En novembre 1920, l'armée du général P. N. Wrangel, dernière force blanche dans le sud de la Russie, a quitté la Crimée et s'est dirigée vers Constantinople. Environ 130 navires de différents types, militaires et civils, ont transporté à Constantinople environ 150 000 militaires et réfugiés.

Après deux semaines d'attente dans la rade de Constantinople, après de longues négociations avec le commandement d'occupation français, l'armée a été autorisée à débarquer sur la côte et à s'installer dans trois camps militaires. Le camp principal pour les troupes régulières, regroupées dans le 1er Corps d'Armée, a été établi près de Gallipoli, à l'extrémité nord des Dardanelles, à 200 km au sud-ouest de Constantinople. Deux autres camps, à Chataldja près de Constantinople et sur l'île de Lemnos, étaient destinés aux cosaques du Don, de Terek et de Kouban.

Le 22 novembre 1920, les premiers vapeur russes « Kherson » et « Saratov » sont arrivés au port de Gallipoli en provenance de Constantinople.

Nikanor Vassilievitch Savitch, député de la Douma d'État et membre du gouvernement du Sud de la Russie, a écrit dans ses mémoires : « Il était évident que seule la préservation de l'apparence d'une organisation militaire pouvait insuffler à ces malheureux une nouvelle foi en eux-mêmes et en leur destinée, les incitant à rassembler leur courage et à croire qu'ils avaient raison de verser leur sang pour la Patrie, et que pour eux, tout n'était pas perdu dans l'avenir.
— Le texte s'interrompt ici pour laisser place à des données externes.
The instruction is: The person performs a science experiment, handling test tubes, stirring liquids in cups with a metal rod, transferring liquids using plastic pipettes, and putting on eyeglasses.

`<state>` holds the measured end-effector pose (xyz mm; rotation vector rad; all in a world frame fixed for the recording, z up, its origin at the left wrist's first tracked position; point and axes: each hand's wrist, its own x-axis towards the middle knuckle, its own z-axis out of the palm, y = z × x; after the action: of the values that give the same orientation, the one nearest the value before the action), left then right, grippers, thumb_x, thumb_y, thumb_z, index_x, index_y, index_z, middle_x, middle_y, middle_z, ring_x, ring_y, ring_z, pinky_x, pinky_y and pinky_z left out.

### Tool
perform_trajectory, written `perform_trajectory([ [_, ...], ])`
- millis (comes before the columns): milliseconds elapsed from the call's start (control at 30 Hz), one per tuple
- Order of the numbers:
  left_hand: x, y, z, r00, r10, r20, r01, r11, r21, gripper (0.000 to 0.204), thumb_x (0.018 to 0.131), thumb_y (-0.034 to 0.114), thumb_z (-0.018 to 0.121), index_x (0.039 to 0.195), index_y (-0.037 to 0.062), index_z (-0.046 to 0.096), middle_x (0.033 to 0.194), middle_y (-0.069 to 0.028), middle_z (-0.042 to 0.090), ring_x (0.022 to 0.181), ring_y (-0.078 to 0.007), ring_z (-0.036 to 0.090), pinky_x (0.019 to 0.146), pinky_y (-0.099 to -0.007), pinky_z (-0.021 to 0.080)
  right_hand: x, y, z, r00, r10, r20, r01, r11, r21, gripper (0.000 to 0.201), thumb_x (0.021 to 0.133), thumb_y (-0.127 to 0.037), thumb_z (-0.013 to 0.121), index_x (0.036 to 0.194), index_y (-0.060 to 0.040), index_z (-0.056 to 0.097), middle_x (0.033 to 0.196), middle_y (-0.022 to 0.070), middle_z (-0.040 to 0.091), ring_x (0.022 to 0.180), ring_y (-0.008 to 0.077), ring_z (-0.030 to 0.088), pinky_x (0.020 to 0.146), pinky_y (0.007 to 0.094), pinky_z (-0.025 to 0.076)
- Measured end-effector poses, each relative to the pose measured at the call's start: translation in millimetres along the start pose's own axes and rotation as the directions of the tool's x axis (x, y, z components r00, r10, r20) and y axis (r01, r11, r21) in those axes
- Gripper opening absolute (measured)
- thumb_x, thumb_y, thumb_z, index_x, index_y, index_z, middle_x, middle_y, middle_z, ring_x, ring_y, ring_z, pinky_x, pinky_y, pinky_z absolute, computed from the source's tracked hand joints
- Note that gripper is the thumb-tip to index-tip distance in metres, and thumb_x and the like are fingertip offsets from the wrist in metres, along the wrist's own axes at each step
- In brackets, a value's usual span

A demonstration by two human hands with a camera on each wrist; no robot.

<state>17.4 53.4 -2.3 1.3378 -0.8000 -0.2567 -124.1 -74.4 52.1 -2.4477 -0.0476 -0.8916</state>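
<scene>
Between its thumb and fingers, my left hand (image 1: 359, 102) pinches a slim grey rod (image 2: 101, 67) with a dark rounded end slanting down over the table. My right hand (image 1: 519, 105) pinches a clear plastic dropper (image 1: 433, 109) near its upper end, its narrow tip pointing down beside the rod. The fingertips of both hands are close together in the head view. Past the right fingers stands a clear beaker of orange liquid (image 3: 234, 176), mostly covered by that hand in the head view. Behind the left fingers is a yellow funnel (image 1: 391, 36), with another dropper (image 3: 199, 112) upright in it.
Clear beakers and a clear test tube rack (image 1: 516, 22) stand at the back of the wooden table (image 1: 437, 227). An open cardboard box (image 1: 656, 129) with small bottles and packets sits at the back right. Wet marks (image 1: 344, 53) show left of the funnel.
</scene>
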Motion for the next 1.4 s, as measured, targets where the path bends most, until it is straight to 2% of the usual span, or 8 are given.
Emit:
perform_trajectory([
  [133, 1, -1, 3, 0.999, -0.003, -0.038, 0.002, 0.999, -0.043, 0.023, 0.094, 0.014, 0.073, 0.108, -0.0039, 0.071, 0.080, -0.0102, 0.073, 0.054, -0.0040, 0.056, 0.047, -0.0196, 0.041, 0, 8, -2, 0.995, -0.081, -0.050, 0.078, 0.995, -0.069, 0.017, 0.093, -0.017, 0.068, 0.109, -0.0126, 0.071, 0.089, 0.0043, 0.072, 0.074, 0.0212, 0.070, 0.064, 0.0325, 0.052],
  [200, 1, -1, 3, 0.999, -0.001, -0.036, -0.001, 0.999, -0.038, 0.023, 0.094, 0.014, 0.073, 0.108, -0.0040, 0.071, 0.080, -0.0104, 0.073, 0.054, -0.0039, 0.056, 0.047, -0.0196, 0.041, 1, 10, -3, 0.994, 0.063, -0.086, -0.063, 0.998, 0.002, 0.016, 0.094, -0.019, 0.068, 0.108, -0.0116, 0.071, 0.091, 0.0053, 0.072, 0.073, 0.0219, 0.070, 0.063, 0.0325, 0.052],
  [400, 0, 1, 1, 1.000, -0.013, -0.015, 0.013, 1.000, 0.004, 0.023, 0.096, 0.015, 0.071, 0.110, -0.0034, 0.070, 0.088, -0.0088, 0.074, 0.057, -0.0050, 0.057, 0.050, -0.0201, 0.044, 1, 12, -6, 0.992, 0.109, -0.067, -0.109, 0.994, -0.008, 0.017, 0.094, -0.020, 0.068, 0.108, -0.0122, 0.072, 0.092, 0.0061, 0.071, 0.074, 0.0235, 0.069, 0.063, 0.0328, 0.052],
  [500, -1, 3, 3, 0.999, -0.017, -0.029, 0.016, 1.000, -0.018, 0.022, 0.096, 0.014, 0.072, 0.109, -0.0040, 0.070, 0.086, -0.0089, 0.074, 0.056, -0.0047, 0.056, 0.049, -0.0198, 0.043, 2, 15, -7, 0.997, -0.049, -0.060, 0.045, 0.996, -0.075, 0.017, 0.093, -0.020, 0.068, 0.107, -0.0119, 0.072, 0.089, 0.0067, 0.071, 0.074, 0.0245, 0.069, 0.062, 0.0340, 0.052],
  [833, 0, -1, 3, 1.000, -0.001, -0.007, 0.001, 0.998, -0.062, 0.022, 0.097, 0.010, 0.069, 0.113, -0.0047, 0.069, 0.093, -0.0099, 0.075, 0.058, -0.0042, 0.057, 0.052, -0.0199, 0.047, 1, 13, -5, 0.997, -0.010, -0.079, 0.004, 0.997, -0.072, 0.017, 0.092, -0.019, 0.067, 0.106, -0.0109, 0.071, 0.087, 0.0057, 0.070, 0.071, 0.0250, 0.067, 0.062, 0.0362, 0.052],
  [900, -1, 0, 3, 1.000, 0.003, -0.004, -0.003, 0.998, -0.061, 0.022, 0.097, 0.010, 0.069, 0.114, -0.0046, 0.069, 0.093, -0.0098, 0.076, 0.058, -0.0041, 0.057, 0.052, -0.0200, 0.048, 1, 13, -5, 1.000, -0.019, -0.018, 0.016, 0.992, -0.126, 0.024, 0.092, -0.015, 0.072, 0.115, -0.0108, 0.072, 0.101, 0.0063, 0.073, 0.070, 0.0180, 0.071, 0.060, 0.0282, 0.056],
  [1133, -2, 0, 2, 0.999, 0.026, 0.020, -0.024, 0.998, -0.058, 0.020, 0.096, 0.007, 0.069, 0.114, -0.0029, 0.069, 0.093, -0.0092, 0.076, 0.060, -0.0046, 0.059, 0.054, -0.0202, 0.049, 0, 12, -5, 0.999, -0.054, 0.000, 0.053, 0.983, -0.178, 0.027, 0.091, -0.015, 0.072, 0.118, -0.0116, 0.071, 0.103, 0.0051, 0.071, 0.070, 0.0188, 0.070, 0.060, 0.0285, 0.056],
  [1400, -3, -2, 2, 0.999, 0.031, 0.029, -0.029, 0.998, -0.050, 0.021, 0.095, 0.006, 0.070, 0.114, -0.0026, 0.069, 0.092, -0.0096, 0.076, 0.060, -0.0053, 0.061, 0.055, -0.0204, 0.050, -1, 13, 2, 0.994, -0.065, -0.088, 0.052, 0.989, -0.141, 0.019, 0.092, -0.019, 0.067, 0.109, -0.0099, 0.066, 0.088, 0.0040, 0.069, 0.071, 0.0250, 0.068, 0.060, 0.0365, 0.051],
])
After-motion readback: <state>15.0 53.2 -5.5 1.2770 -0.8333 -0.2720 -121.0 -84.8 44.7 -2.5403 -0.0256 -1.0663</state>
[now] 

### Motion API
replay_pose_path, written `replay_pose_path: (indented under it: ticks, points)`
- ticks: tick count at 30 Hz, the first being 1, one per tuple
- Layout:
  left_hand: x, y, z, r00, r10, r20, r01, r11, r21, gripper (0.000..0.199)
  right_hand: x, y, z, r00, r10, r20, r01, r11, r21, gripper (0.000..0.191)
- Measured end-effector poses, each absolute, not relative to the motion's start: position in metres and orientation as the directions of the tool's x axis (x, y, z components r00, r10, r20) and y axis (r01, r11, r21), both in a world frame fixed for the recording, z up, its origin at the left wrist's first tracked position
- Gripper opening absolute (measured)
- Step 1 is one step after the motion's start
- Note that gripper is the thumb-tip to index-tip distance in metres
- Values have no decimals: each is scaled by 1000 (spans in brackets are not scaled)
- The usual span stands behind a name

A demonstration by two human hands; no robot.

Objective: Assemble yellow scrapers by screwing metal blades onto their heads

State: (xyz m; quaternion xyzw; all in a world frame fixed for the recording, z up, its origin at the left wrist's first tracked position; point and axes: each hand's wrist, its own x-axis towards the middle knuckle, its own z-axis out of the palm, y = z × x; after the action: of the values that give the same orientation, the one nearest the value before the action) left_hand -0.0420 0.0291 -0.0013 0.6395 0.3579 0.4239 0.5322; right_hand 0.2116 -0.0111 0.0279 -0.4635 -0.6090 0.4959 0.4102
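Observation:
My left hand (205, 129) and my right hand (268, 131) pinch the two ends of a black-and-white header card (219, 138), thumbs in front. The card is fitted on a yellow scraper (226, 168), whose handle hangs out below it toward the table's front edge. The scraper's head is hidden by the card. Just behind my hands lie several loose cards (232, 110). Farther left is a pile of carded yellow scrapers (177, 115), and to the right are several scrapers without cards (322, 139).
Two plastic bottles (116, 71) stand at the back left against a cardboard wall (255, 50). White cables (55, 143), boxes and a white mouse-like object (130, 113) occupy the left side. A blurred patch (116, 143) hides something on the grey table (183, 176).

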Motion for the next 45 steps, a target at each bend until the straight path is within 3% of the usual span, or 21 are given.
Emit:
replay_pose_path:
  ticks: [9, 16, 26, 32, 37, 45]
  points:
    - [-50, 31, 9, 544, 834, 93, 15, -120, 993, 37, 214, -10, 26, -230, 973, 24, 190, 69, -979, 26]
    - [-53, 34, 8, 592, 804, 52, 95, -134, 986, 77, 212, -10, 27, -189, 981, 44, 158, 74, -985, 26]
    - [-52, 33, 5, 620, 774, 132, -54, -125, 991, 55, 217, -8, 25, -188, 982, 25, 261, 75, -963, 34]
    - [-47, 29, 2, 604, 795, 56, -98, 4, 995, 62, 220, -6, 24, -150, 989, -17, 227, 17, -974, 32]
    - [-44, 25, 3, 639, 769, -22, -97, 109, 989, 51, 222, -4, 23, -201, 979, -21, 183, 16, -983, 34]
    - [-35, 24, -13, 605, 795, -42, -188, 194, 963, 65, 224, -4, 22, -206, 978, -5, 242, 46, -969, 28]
Les personnes faisant partie des régiments et des batteries, après le débarquement, se tournaient instinctivement les unes vers les autres. Ils étaient sans abri, jetés sur des rivages désertiques, à moitié vêtus et privés de moyens de subsistance. La plupart n'avaient rien devant eux, ne connaissaient ni langues ni métiers.